Sin filtro. Marta Fort con Pampita: de su compleja relación con las cirugías a por qué nunca tuvo novio

La heredera del imperio Felfort pasó por el living de la conductora y dejó confesiones impactantes sobre su salud mental, su identidad y cómo gestiona el peso de ser "la hija del Comandante".

10 de junio de 2026 a las 08:53 a. m.
Marta Fort con Pampita: de su compleja relación con las cirugías a por qué nunca tuvo novio
Martita Fort junto con Pampita en la entrevista para Infobae.

A sus 22 años, Marta Fort ya no es solo la niña que el público conoció a través de los flashes de su padre, el recordado Ricardo Fort. En una charla profunda con Pampita, la influencer y modelo se mostró como una joven que busca su propio camino, lejos de la ostentación extrema que caracterizó a "El Comandante", pero lidiando con los "fantasmas" que la fama y la estética le han impuesto.
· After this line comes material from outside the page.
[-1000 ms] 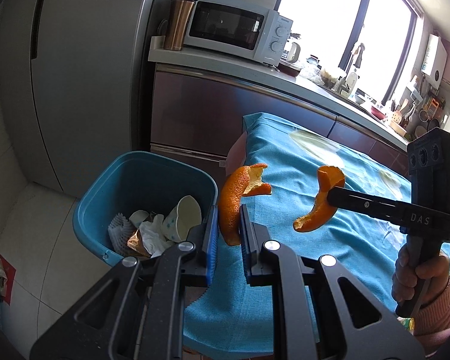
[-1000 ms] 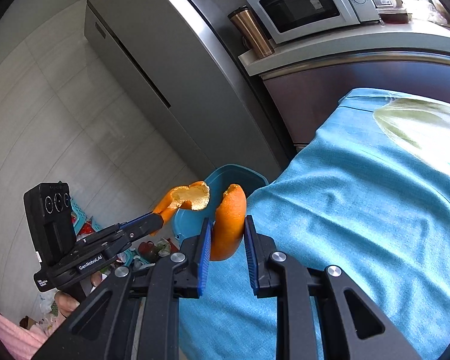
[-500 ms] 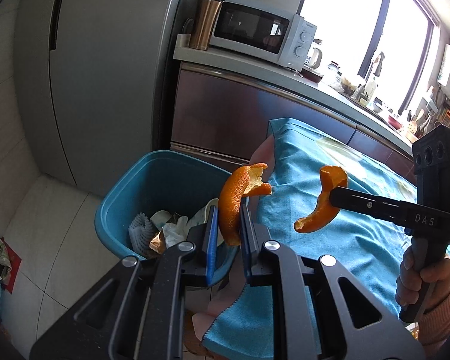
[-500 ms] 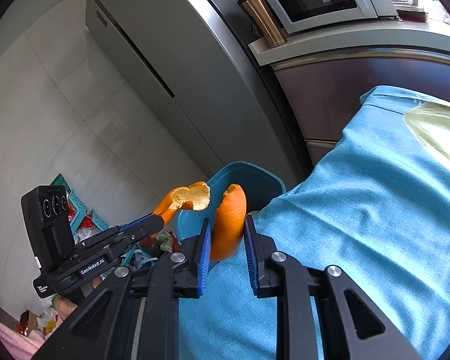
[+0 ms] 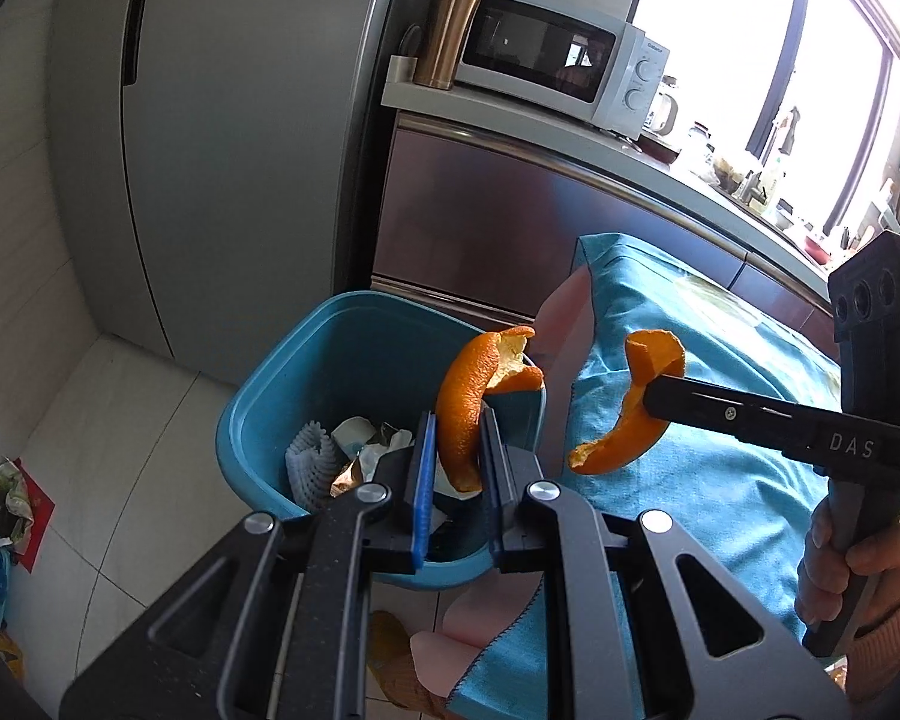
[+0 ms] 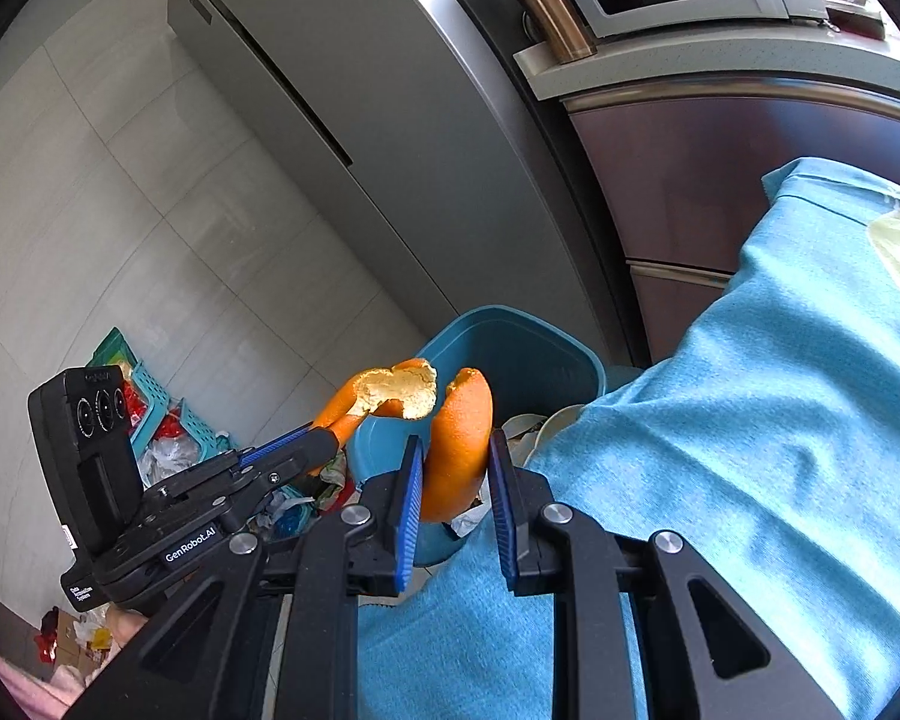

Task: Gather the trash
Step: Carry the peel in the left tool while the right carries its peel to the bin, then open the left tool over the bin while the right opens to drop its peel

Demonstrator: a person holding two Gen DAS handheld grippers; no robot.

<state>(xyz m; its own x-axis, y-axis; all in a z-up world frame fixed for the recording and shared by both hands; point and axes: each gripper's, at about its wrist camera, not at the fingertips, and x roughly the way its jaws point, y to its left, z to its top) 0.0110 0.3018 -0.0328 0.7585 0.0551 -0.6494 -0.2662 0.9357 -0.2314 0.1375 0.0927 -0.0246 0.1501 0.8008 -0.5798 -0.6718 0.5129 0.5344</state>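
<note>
Blue trash bin (image 5: pixel 282 402) on floor beside blue-clothed surface (image 5: pixel 720 480), half full. Risk: right peel (image 5: pixel 630 420) hangs over cloth, not bin; early release drops it on surface. Left tongs (image 5: pixel 455 468) pinch orange peel (image 5: pixel 465 408) over bin rim. Right tongs (image 6: pixel 450 498) pinch theirs, narrow gap.

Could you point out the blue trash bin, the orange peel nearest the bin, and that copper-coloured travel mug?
blue trash bin (image 5: pixel 306 360), left wrist view, on its inner back wall.
orange peel (image 5: pixel 459 414), left wrist view, on its orange outer skin.
copper travel mug (image 5: pixel 450 36), left wrist view, on the middle of its body.
</note>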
El dinero y la "normalidad" de una heredera

A diferencia de Ricardo, quien hacía de la riqueza un espectáculo, Martita prefiere un perfil más medido. Durante la entrevista, confesó que su percepción de la riqueza fue tardía. “Capaz suena raro lo que voy a decir, pero yo me enteré después, en la vida, que era millonaria... Crecí en esa realidad por mi viejo, y después, con el tiempo, fui creciendo y me di cuenta que eso era raro”, explicó.
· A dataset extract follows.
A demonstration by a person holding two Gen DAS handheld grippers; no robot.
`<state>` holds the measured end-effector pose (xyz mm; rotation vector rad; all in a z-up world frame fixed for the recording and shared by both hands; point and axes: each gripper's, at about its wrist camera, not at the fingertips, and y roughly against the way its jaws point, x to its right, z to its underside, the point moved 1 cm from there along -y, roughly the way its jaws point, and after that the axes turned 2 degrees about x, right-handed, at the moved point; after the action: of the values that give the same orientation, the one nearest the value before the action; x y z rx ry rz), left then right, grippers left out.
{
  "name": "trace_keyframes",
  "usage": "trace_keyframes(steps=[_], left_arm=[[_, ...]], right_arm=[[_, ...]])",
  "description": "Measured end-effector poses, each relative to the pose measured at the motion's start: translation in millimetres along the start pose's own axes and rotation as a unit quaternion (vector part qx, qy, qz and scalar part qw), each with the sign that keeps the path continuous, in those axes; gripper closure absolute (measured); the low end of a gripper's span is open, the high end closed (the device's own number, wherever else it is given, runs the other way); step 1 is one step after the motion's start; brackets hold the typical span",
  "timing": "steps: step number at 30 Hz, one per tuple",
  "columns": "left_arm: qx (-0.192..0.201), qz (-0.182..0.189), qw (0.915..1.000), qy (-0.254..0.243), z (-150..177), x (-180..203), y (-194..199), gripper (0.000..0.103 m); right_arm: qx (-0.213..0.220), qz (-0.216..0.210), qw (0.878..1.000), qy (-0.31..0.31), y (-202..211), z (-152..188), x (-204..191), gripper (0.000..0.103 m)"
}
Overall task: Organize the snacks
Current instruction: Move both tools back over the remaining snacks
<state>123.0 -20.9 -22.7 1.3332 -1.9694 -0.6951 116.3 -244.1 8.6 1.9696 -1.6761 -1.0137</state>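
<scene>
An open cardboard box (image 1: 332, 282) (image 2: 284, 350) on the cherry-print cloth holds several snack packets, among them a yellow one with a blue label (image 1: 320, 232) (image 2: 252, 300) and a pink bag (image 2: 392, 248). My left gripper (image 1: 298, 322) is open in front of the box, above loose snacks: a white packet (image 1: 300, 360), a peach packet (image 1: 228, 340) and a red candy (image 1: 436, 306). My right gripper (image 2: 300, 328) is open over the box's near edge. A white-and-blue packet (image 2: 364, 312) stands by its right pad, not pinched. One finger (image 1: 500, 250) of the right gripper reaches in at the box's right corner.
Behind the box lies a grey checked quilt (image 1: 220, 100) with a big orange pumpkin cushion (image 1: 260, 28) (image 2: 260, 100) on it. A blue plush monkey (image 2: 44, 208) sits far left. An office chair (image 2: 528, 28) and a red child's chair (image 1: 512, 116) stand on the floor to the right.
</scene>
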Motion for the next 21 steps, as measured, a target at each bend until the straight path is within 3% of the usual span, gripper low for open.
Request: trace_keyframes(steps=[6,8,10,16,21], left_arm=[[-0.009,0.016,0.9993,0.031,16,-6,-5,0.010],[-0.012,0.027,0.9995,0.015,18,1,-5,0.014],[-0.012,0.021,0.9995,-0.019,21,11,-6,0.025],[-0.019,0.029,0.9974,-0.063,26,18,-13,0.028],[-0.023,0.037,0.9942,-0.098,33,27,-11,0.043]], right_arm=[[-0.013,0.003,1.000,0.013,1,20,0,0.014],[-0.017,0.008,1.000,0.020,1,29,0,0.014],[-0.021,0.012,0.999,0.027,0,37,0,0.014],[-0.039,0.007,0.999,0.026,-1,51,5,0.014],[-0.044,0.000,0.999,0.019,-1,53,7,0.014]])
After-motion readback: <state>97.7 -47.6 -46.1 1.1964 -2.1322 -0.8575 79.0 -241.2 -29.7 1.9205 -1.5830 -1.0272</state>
Sobre la exposición de sus bienes, fue tajante: “¿Si me molesta que me relaciones con el dinero? Sí y no, puede ser parte de mi personaje... pero no quiero decir: ‘Hoy me compré esta cartera’, eso no me gusta”. La joven heredera de Felfort aseguró que busca mostrarse natural para "caer bien" y no generar envidia innecesaria.

Estética y salud mental: un momento de tensión

Uno de los puntos más álgidos del encuentro fue cuando Marta reveló sus deseos de pasar por el quirófano, lo que generó una reacción inmediata de Pampita. “Yo tengo como este fantasma en mi cabeza que me dice ‘hacete entera’. De pies a cabeza... me haría una abdominoplastia, me haría una rinoplastia”, lanzó la joven.

Ante el ruego de la conductora para que no se toque la cara, Fort recordó que su relación con su imagen ha sido difícil. “Cuando era más chica, me decían que haga dieta... me fui al otro extremo, hice mucha dieta, nivel anorexia, tuve un montón de problemas”, confesó, aunque aclaró que hoy tiene "muy buena autoestima" y que incluso usa el hate de las redes como consejos de belleza.

“Todos los días busco ‘Marta Fort, Marta Fort’... el hate que leo a veces me ayuda, lo tomo como tip”, admitió sobre su hábito de monitorear su nombre en buscadores.

La ausencia de Ricardo y la identidad

Nacida mediante subrogación de vientre en Estados Unidos junto a su mellizo Felipe, Marta habló con total naturalidad sobre su estructura familiar.

“Nunca sentí esto de: ‘ay, no tengo una mamá’... tengo un montón de relaciones con gente que no es de mi sangre y hasta me llevo mejor con ellos que con gente que sí lo es”, señaló en referencia a Marisa (su niñera) y Gustavo Martínez.

Pese a que sabe que existe información sobre su donante biológica, descartó cualquier interés en conocerla: “Siento que más allá de ser rubia y tener ojos claros, después tengo la voz de mi papá, el cuerpo de mi papá... Vos sos la más parecida a tu papá, me dicen”.

Sin embargo, reconoció que la falta de Ricardo se siente en la cotidianeidad: “Donde más empezaba a ver su ausencia no fue tanto en las fechas especiales... sino en mi desarrollo, en mi crecimiento. No está esa persona para decir: ‘Che, ¿está bien lo que estoy haciendo?’”.

El amor y el futuro

Sorprendentemente, Marta reveló que, a pesar de los rumores, nunca ha estado en pareja formalmente. “Nunca tuve pareja como tal, nunca tuve novio. Yo estoy muy bien conmigo misma”, sentenció.

Se definió como una persona "fría" y "de la vieja escuela" en sus objetivos: “Quiero casarme, tener hijos, todo... es el único proyecto que puede salir de mí y lo puedo cultivar y acompañar yo y formar yo”.

Entre confesiones sobre su "gusto culposo" por el vino y su preferencia por lo salado sobre los chocolates de su propia fábrica, Marta Fort dejó en claro que, aunque el apellido pese, ella ya decidió quién quiere ser.